▶ REQUIRED ACTION:
The answer should be one number: how many lines in the records below contain the word "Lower".
=== PROVIDED INFORMATION ===
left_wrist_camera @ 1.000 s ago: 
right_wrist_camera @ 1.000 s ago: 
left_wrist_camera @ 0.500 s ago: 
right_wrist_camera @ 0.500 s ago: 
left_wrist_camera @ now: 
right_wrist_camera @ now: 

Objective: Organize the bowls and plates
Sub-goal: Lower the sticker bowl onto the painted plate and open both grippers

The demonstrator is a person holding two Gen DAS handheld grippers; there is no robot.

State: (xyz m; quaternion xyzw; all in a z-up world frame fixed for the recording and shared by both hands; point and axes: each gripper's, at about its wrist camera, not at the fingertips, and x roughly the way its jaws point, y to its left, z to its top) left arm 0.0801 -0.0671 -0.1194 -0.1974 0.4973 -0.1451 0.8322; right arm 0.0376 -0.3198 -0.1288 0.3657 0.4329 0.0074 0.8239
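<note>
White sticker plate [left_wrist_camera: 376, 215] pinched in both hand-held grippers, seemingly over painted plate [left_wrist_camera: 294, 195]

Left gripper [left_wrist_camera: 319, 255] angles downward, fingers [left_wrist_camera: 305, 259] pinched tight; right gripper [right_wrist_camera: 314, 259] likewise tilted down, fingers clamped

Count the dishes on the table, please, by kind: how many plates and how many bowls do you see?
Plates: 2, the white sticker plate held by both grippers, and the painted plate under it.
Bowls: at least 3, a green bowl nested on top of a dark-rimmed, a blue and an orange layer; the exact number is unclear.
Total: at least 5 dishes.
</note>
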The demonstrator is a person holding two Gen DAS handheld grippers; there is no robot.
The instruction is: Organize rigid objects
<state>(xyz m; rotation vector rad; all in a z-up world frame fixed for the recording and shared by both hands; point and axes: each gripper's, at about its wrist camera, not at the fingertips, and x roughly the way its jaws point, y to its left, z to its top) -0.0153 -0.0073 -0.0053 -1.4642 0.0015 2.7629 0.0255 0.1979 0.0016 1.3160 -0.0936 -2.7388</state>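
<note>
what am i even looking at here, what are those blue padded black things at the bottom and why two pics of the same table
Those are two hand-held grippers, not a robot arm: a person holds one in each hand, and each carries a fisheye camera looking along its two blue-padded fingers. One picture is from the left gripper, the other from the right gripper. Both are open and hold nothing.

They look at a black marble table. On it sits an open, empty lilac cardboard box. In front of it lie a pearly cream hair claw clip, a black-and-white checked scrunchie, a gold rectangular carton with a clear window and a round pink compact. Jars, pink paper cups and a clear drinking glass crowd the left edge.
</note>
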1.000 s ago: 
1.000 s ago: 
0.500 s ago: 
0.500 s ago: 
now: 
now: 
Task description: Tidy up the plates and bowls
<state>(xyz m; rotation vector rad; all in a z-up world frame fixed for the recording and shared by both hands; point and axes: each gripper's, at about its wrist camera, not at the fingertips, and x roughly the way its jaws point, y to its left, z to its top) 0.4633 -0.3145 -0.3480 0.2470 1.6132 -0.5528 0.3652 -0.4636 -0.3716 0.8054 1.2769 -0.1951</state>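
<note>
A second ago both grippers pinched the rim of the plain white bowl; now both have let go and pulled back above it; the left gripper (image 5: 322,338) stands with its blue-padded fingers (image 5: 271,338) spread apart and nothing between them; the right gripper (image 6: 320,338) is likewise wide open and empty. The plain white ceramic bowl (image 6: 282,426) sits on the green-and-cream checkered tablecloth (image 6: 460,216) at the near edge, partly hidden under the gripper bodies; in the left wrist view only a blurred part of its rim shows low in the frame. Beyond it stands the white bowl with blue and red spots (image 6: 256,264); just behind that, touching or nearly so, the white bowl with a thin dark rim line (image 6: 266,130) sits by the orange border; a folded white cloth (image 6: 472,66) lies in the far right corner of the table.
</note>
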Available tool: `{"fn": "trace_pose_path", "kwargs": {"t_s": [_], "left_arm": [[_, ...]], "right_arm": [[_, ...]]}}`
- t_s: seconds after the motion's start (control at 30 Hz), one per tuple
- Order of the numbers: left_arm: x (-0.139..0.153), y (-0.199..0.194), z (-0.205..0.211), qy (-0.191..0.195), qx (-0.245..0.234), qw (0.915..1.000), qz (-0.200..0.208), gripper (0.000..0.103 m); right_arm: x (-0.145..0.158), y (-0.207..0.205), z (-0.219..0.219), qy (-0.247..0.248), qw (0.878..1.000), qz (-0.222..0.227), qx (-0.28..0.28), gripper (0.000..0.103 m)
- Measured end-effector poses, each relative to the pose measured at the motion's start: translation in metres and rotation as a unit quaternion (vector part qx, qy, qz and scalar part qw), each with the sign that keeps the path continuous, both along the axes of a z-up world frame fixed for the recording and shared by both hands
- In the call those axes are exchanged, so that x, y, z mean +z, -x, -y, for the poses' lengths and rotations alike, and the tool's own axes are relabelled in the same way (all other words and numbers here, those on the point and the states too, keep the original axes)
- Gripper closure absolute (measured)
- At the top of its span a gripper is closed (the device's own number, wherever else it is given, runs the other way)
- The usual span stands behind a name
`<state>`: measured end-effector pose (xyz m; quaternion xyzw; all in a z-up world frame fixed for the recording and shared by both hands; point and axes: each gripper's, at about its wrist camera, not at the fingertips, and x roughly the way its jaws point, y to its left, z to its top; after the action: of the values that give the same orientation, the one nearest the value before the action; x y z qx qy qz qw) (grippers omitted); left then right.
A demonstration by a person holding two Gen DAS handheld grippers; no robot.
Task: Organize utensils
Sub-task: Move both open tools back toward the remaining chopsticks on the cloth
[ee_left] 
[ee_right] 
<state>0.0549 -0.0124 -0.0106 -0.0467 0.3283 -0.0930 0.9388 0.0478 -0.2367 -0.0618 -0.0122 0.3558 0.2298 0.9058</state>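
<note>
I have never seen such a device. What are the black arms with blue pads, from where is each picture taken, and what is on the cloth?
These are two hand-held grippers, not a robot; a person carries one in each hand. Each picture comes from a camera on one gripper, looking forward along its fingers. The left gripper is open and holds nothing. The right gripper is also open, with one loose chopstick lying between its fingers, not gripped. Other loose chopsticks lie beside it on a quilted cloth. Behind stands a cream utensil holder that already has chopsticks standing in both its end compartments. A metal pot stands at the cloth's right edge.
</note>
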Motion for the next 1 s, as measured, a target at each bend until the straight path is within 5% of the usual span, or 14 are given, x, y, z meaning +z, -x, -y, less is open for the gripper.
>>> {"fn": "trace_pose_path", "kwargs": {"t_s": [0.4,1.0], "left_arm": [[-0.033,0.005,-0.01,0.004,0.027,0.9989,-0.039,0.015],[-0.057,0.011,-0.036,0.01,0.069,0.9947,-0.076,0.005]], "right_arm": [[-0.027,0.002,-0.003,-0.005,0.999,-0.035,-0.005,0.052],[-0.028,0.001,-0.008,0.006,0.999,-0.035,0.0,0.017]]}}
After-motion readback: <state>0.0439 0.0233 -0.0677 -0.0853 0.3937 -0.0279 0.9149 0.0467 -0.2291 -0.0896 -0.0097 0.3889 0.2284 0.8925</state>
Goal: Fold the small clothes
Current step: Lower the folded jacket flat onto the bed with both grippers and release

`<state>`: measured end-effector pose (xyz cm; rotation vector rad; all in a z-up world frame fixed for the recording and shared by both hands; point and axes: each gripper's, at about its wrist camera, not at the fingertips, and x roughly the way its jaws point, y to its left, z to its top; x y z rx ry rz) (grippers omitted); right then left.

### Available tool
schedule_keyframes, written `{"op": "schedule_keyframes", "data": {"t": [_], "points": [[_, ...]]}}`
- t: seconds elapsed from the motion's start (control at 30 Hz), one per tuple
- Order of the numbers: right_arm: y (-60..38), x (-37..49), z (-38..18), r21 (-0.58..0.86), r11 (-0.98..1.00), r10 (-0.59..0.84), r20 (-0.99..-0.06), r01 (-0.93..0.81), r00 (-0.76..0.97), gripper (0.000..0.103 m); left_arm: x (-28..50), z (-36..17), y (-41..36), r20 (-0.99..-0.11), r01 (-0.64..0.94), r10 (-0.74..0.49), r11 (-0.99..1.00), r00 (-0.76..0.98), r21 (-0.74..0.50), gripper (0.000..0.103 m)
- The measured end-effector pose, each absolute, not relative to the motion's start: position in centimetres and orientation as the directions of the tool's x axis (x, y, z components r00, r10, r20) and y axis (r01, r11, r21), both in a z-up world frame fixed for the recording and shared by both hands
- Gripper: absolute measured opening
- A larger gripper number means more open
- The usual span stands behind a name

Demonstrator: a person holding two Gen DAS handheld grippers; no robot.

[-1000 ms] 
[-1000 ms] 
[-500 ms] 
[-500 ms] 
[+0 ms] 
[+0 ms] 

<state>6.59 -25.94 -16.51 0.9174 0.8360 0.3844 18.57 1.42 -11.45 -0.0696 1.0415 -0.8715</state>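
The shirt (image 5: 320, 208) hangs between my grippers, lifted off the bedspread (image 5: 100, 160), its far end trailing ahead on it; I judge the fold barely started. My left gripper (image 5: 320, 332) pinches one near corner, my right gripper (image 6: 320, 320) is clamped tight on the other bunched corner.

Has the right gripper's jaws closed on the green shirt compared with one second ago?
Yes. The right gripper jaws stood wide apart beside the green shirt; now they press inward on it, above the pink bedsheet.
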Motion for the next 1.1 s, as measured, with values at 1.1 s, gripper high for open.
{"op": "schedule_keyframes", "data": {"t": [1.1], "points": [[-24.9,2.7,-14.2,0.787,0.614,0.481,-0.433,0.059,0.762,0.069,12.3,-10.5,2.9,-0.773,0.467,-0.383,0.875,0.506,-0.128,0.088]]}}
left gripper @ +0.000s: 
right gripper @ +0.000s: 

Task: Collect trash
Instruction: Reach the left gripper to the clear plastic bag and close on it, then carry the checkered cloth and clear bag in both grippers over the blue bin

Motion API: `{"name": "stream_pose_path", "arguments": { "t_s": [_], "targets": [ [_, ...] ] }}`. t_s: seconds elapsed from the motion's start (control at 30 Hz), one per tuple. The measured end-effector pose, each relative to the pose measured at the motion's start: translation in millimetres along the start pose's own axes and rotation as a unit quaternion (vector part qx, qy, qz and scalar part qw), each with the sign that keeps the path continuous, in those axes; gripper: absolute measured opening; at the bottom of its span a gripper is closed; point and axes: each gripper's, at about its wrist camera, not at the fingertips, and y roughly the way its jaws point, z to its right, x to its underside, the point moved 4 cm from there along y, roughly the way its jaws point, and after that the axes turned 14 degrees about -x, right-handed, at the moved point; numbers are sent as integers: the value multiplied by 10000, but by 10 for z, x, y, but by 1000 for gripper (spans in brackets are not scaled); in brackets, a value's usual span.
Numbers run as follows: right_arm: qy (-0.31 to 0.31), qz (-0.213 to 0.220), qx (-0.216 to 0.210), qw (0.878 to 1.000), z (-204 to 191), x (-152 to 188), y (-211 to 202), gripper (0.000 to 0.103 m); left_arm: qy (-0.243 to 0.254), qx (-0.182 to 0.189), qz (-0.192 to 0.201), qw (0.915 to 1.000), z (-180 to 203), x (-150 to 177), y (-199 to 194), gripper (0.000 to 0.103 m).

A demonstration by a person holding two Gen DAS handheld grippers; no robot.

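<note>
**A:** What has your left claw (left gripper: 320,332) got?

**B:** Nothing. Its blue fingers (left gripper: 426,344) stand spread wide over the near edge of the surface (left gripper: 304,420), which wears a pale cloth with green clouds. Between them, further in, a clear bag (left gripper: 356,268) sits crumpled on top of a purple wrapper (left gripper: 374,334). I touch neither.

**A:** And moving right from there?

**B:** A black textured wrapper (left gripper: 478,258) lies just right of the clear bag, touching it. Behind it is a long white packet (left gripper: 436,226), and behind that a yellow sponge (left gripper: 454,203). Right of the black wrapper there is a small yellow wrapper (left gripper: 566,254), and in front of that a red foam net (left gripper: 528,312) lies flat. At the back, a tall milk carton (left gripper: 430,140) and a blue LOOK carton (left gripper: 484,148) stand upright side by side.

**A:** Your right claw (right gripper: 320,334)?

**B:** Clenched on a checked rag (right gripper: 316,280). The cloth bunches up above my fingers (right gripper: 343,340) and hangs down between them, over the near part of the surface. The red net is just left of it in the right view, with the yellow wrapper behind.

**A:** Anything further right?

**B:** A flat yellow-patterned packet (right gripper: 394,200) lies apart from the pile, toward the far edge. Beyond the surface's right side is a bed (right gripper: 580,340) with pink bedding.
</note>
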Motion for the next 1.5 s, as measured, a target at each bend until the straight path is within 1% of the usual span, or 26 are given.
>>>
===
▶ RESPONSE TO THIS TASK:
2